** Exercise details **
Among the entries below, find every line that has "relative" and pull it out.

** Records provided **

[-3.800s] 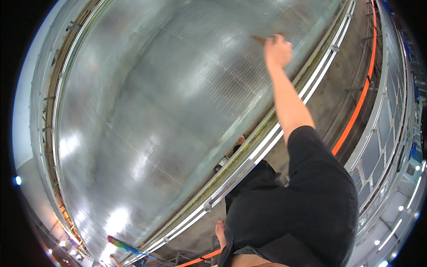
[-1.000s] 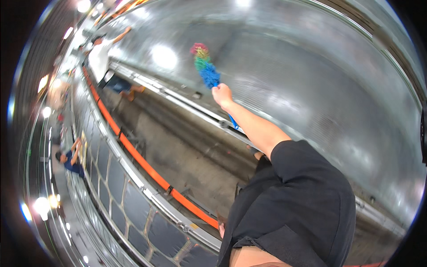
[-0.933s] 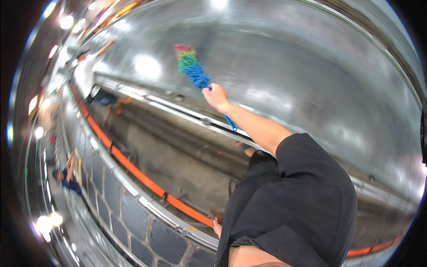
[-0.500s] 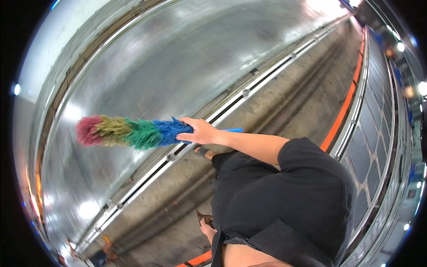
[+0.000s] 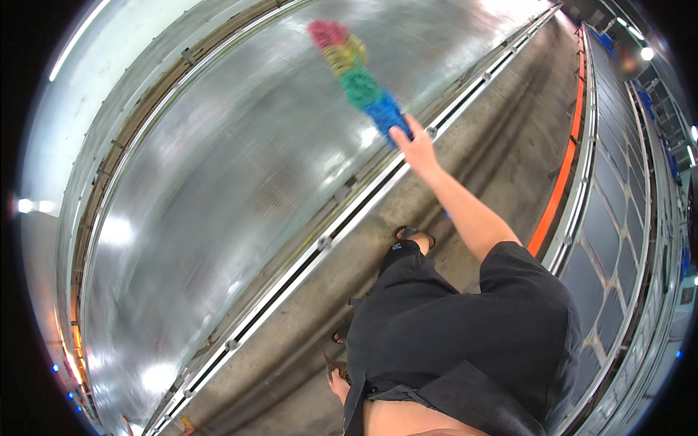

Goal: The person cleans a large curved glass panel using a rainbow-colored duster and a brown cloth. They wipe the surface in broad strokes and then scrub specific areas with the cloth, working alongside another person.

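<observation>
My right hand is closed round the handle end of a fluffy duster, banded red, yellow, green and blue. My right arm stretches out over a metal rail. The duster lies over or against a long, shiny grey sheet-like surface; whether its tip touches I cannot tell, as it is slightly blurred. Low beside my body, my left hand is closed on a crumpled brown cloth-like thing, partly hidden by my dark clothing.
A slotted metal rail edges the shiny surface. Between it and an orange strip runs a brown concrete walkway, where my sandalled foot stands. To the right lies a second railed frame with grey panels.
My right hand has swung the duster away and to the right, from pointing left to pointing up the picture. My feet have shifted along the walkway. The person at lower left has mostly left view.
</observation>
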`<state>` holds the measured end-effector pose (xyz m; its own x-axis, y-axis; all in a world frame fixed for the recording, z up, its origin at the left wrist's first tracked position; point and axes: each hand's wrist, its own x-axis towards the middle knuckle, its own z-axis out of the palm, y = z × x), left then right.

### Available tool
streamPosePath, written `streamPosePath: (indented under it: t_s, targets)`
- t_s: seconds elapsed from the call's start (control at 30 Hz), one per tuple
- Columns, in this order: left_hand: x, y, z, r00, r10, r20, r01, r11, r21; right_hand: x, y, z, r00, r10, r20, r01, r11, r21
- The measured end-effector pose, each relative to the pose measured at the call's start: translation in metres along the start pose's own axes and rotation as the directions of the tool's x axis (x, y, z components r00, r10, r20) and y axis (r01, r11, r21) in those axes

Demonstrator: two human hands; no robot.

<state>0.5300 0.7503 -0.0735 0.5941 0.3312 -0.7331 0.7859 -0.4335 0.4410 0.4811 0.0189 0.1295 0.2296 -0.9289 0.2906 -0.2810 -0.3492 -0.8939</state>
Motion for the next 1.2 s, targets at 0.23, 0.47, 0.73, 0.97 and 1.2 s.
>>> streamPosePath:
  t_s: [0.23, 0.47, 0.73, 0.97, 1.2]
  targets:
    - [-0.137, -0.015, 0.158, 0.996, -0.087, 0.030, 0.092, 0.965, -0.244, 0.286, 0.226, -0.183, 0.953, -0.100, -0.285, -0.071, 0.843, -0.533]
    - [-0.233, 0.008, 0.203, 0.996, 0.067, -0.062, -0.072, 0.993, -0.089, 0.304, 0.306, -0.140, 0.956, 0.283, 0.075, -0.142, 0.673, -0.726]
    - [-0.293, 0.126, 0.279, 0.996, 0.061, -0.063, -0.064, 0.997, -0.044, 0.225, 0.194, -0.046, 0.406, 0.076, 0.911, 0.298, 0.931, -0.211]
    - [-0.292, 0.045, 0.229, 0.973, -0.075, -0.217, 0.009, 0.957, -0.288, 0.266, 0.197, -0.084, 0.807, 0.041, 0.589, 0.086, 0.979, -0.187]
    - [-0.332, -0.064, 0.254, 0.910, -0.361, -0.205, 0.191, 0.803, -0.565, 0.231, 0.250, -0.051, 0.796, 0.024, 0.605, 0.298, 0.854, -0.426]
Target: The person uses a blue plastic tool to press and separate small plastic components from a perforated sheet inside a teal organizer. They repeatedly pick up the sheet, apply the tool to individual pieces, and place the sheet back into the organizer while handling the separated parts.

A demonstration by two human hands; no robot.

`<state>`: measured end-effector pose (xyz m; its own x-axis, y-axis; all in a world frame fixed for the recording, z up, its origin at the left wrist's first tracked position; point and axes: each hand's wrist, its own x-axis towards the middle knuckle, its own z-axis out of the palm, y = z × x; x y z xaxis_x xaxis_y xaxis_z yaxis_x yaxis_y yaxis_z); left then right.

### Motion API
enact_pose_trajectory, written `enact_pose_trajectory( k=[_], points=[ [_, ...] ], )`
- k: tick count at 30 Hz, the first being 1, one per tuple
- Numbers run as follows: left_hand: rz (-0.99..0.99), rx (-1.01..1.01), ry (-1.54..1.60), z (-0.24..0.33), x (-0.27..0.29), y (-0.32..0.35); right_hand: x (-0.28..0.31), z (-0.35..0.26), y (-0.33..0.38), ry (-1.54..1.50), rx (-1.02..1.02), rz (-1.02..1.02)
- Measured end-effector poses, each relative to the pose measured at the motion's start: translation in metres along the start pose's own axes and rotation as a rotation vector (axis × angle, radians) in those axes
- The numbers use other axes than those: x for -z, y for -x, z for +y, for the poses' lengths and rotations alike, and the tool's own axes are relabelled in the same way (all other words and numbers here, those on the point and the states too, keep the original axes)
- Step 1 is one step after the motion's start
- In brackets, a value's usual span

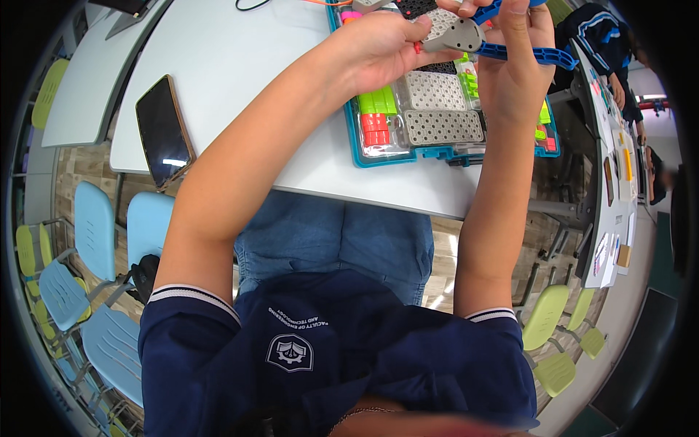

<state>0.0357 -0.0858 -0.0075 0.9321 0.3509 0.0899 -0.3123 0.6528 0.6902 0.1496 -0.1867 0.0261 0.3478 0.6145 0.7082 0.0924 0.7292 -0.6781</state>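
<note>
Near the top edge, a grey plastic piece (pixel 464 35) with two long blue toothed arms (pixel 531 54) is held between my hands above an open parts case (pixel 355 142). My left hand (pixel 382 54) pinches its narrow grey end, and a small red peg (pixel 417 48) shows by the fingers. My right hand (pixel 513 80) closes around the blue arms, thumb raised over them. The upper fingers are partly cut off by the frame. Below, the teal-rimmed case holds grey perforated plates (pixel 444 127), lime blocks (pixel 377 100) and red blocks (pixel 375 130).
A dark phone (pixel 164 131) lies on the white table (pixel 247 80), left of my left forearm. Blue chairs (pixel 95 229) stand at the left, lime chairs (pixel 546 317) at the right. Another person's hand (pixel 617 93) is at a side table, upper right.
</note>
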Motion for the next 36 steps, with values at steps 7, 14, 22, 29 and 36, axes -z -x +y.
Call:
enact_pose_trajectory(
  k=[7, 14, 22, 29, 36],
  points=[
    [0.046, -0.02, -0.016, -0.002, 0.003, -0.004, -0.003, -0.009, -0.004, 0.024, 0.026, 0.026],
    [0.223, -0.02, 0.135, -0.006, -0.009, -0.003, -0.001, -0.026, 0.0, 0.263, -0.081, -0.008],
    [0.011, -0.19, -0.037, -0.009, 0.018, -0.015, -0.016, -0.01, 0.008, 1.119, 0.114, -0.247],
    [0.014, -0.291, -0.147, 0.001, 0.01, -0.01, 0.005, 0.008, 0.008, 1.105, 0.151, -0.107],
    [0.52, -0.782, -0.35, 0.048, 0.032, -0.015, 0.043, 0.001, -0.06, 1.087, -0.104, 0.075]
  ],
)
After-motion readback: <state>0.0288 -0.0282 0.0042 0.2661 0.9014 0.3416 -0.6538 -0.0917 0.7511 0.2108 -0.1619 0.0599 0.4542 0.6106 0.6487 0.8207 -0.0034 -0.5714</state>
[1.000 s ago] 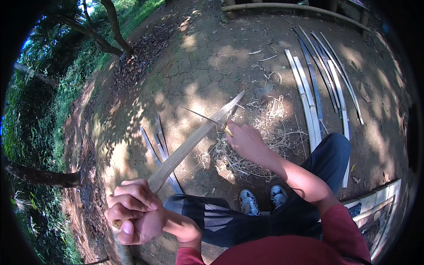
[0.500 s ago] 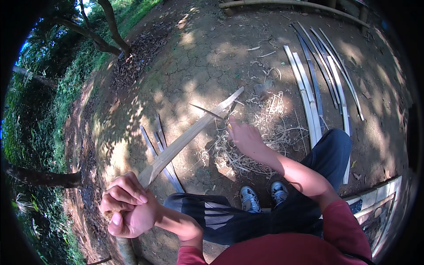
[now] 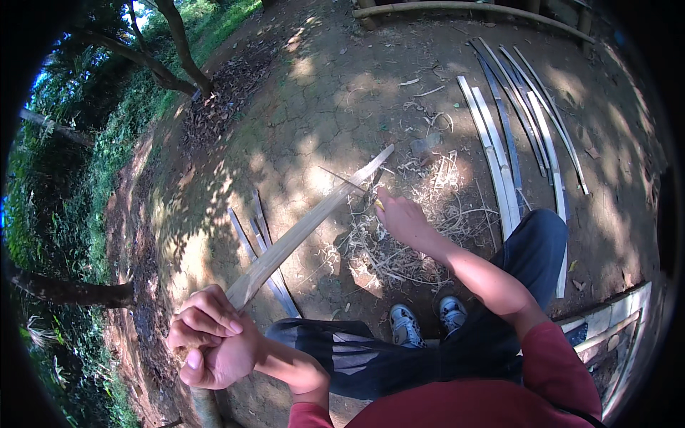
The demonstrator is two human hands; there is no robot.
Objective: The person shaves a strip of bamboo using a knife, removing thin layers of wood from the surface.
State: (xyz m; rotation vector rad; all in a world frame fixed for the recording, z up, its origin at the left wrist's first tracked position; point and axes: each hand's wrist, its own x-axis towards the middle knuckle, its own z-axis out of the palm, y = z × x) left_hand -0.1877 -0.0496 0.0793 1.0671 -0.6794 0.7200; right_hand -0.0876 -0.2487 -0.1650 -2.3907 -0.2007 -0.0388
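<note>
My left hand (image 3: 217,341) is closed round the near end of a long, pale bamboo strip (image 3: 303,227). The strip slants away from it up to the right, above the ground. At the strip's far part, my right hand (image 3: 408,222) grips a knife (image 3: 342,178) whose thin blade lies across the strip and points left. Fingers cover most of the knife's handle; a bit of yellow shows at it. Beneath and beside my right hand lies a heap of pale curled shavings (image 3: 399,253).
Several long split strips (image 3: 492,153) lie on the ground to the right. A few darker strips (image 3: 250,232) lie under the held one. My shoes (image 3: 405,324) are just below the shavings. Trees (image 3: 178,50) stand at the far left, and a pole rail (image 3: 471,7) at the back.
My right hand and the knife have shifted slightly right, toward the strip's far end. My left hand has moved a little to the right, still holding the strip.
</note>
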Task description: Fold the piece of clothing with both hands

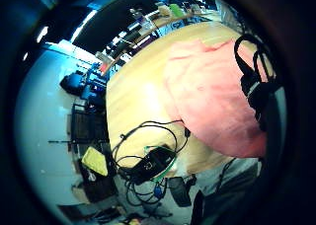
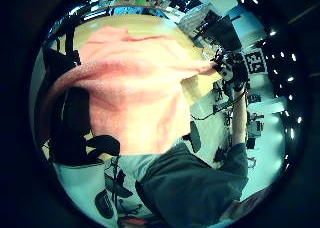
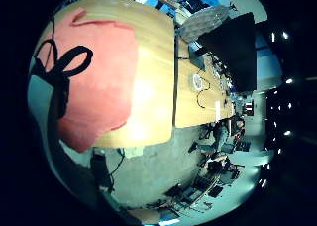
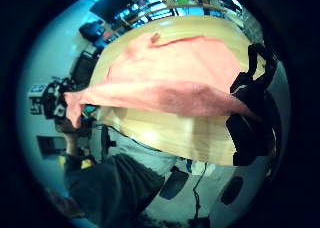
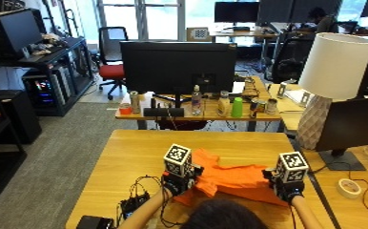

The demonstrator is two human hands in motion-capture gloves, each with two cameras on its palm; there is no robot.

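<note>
- Wooden table (image 5: 139,152): carries the orange garment (image 5: 235,179) near the person's edge; far part lies flat, near edge is lifted clear.
- Garment: long axis runs side to side, strung between the two hands, which sit at about equal distance from it. Any fold would go away from the person, over the flat part.
- Left hand (image 5: 179,180): fingers pinched on the garment's left end.
- Right hand (image 5: 287,185): grips the right end.
- No containers among the task's things.
</note>
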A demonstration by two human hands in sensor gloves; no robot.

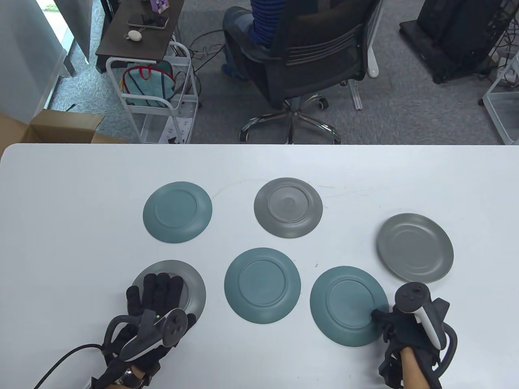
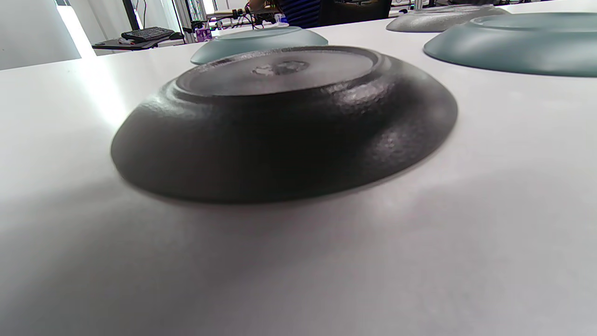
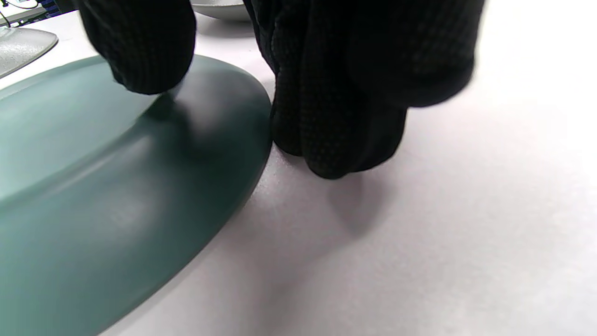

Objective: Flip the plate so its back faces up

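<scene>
teal plate [image 1: 348, 306] lies face up at the table's [image 1: 61, 243] front right; right hand [image 1: 409, 324] pinches its near rim, thumb [image 3: 140, 51] on top, fingers [image 3: 336, 116] at the edge. left hand [image 1: 154, 308] rests spread flat on an upturned grey plate [image 1: 194, 291]

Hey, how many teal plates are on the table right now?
3. One teal plate sits far left, one at the near middle, and one near right with the right hand at its edge. The other three plates are grey. None seems hidden.
</scene>
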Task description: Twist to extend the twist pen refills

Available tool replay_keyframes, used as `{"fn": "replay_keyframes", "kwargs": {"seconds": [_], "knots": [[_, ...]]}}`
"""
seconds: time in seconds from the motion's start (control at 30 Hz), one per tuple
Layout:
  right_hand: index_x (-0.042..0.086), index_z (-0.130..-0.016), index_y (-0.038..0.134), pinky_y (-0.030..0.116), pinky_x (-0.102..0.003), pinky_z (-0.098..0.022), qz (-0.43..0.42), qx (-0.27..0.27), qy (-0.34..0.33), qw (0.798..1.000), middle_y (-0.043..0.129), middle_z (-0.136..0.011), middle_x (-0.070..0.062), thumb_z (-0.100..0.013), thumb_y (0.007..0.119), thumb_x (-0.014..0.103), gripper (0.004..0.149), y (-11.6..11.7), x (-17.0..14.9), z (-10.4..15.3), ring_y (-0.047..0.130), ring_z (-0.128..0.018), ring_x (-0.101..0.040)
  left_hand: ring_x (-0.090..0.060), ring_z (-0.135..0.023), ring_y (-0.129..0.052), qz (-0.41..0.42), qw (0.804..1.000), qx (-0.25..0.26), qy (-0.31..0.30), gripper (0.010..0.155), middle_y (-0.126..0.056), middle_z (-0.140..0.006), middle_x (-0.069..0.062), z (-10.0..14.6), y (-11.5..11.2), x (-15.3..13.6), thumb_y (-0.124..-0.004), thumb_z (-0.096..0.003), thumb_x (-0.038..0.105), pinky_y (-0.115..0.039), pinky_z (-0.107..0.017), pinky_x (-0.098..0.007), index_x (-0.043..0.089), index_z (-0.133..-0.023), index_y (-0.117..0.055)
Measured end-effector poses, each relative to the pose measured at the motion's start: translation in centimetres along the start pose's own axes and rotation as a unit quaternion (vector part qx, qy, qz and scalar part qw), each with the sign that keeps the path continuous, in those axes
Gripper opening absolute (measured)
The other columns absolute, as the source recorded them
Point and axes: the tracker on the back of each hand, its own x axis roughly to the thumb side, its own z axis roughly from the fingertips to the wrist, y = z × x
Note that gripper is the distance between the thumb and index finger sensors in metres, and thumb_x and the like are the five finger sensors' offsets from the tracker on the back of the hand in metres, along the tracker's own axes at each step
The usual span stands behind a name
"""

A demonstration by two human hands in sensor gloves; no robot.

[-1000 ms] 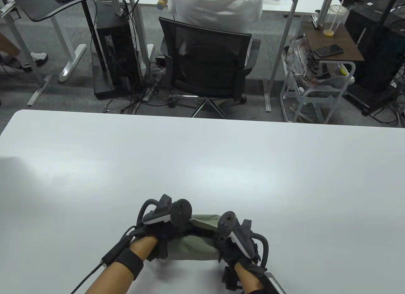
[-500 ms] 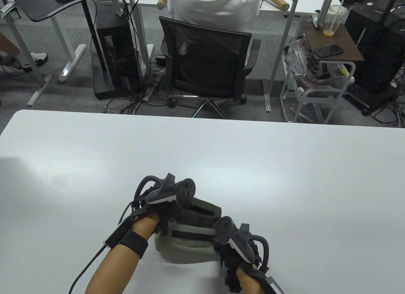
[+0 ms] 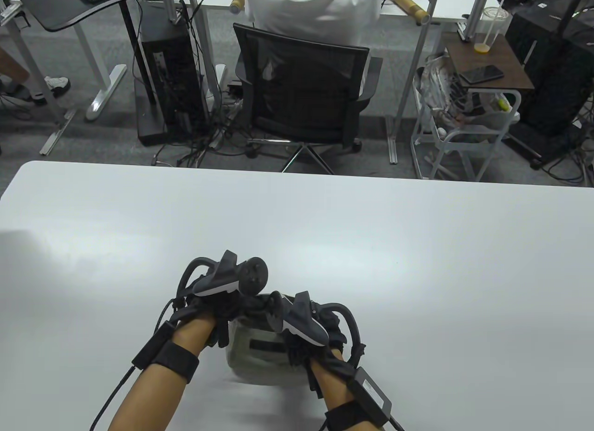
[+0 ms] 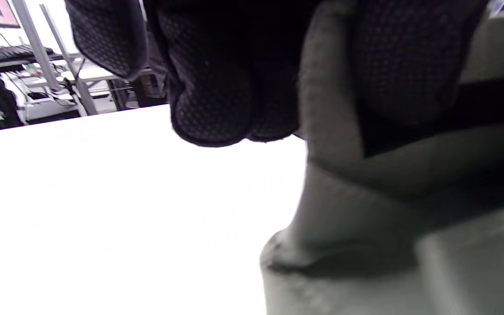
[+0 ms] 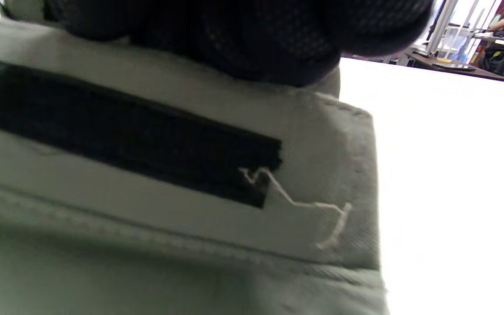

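Note:
A grey-green fabric pouch (image 3: 260, 361) with black hook-and-loop strips (image 5: 125, 131) lies on the white table (image 3: 417, 264) near the front edge. My left hand (image 3: 222, 305) grips the pouch's left upper edge; in the left wrist view the fabric (image 4: 365, 210) sits between the gloved fingers (image 4: 217, 87). My right hand (image 3: 297, 329) is over the top middle of the pouch, its fingers (image 5: 234, 35) curled on the upper rim. Their tips are hidden. No pen or refill is visible.
The table's far edge borders a gap with an occupied black office chair (image 3: 301, 92) behind it. A side cart (image 3: 468, 125) and desks stand farther back, off the table.
The pouch's flap has been opened upward. My left hand rose and moved left with the flap edge. My right hand moved from the pouch's right end to over its top middle.

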Motion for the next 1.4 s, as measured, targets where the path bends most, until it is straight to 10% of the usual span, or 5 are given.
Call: {"fn": "replay_keyframes", "kwargs": {"seconds": [0.23, 0.47, 0.63, 1.03, 1.4], "knots": [[0.024, -0.053, 0.099, 0.084, -0.034, -0.024, 0.04, 0.038, -0.044, 0.997, 0.098, -0.044, -0.001, -0.028, 0.084, 0.053, 0.041, -0.1, 1.7, 1.4, 0.095, -0.024, -0.011, -0.017, -0.02, -0.1, -0.003, 0.998, 0.056, 0.027, 0.046, -0.103, -0.035, 0.0, -0.2, -0.1, 0.1, -0.088, -0.0456, 0.047, -0.073, -0.061, -0.057, 0.014, -0.075, -0.098], [0.028, -0.089, 0.077, 0.088, -0.031, -0.036, 0.125, -0.118, -0.166, 0.971, 0.089, -0.082, -0.001, -0.021, 0.092, 0.045, 0.072, 3.7, 3.7, 4.4, 0.098, -0.049, -0.01, -0.017, -0.023, -0.104, 0.079, 0.992, 0.079, 0.06, 0.045, -0.105, -0.039, -0.001, -0.3, -0.7, -1.0, -0.088, -0.0465, 0.043, -0.073, -0.062, -0.058, 0.012, -0.079, -0.096], [0.021, -0.102, 0.057, 0.086, -0.029, -0.039, 0.093, -0.093, -0.111, 0.985, 0.063, -0.105, -0.011, -0.017, 0.089, 0.051, 0.096, 4.3, 2.5, 3.5, 0.091, -0.063, -0.015, -0.017, -0.026, -0.105, 0.076, 0.991, 0.094, 0.061, 0.045, -0.106, -0.042, -0.002, -0.1, -1.0, -1.2, -0.086, -0.0475, 0.04, -0.072, -0.062, -0.058, 0.013, -0.082, -0.095], [0.029, -0.077, 0.088, 0.087, -0.026, -0.022, 0.048, -0.11, -0.096, 0.988, 0.093, -0.077, 0.0, -0.031, 0.083, 0.036, 0.047, 5.3, 2.3, 1.7, 0.096, -0.039, -0.012, -0.019, -0.031, -0.107, 0.081, 0.991, 0.095, 0.047, 0.045, -0.107, -0.047, -0.004, 0.2, -1.0, -1.2, -0.086, -0.0479, 0.039, -0.071, -0.063, -0.06, 0.014, -0.084, -0.094], [0.025, -0.077, 0.088, 0.085, -0.028, -0.024, 0.027, -0.114, -0.074, 0.99, 0.094, -0.071, -0.005, -0.034, 0.078, 0.033, 0.045, 4.5, 1.7, 1.9, 0.096, -0.041, -0.016, -0.02, -0.034, -0.107, 0.091, 0.99, 0.098, 0.049, 0.044, -0.107, -0.05, -0.004, 0.4, -1.1, -1.4, -0.086, -0.0478, 0.038, -0.069, -0.065, -0.061, 0.016, -0.085, -0.093]]}}
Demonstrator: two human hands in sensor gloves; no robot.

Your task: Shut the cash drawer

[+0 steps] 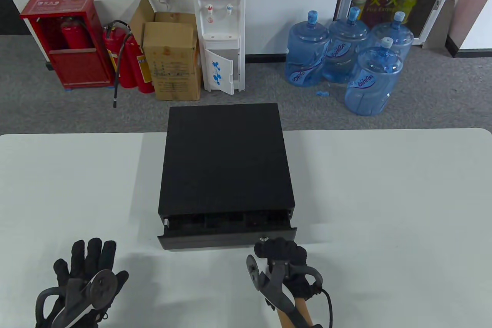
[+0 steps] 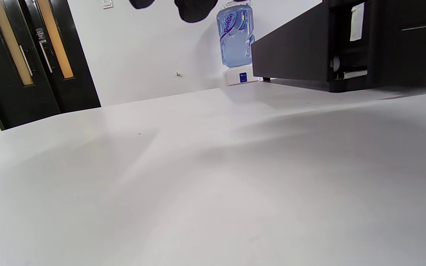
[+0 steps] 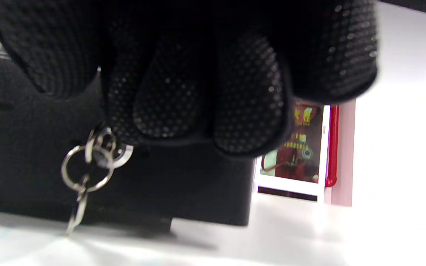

** Result of this exercise **
- The measured end-effector pose, each relative to the pose measured at the call's start: translation in metres along the start pose's own axes and rotation as the directions of the tool's x axis (x, y, z components r00, r10, r20) and y axis (r01, r11, r21) in those axes
- Measured end-effector poses, each relative to the pose measured at the motion's start: translation in metres along the start pose's own axes and rotation as a rotation vector (axis × angle, radians) in those axes
Measured end-effector poses, each relative to the pose measured at the motion's start: translation in centimetres along the start pose's own axes and rotation as a unit quaternion (vector part qx, qy, qz and scalar part qw), each with the sign that keeps the path continuous, in those axes

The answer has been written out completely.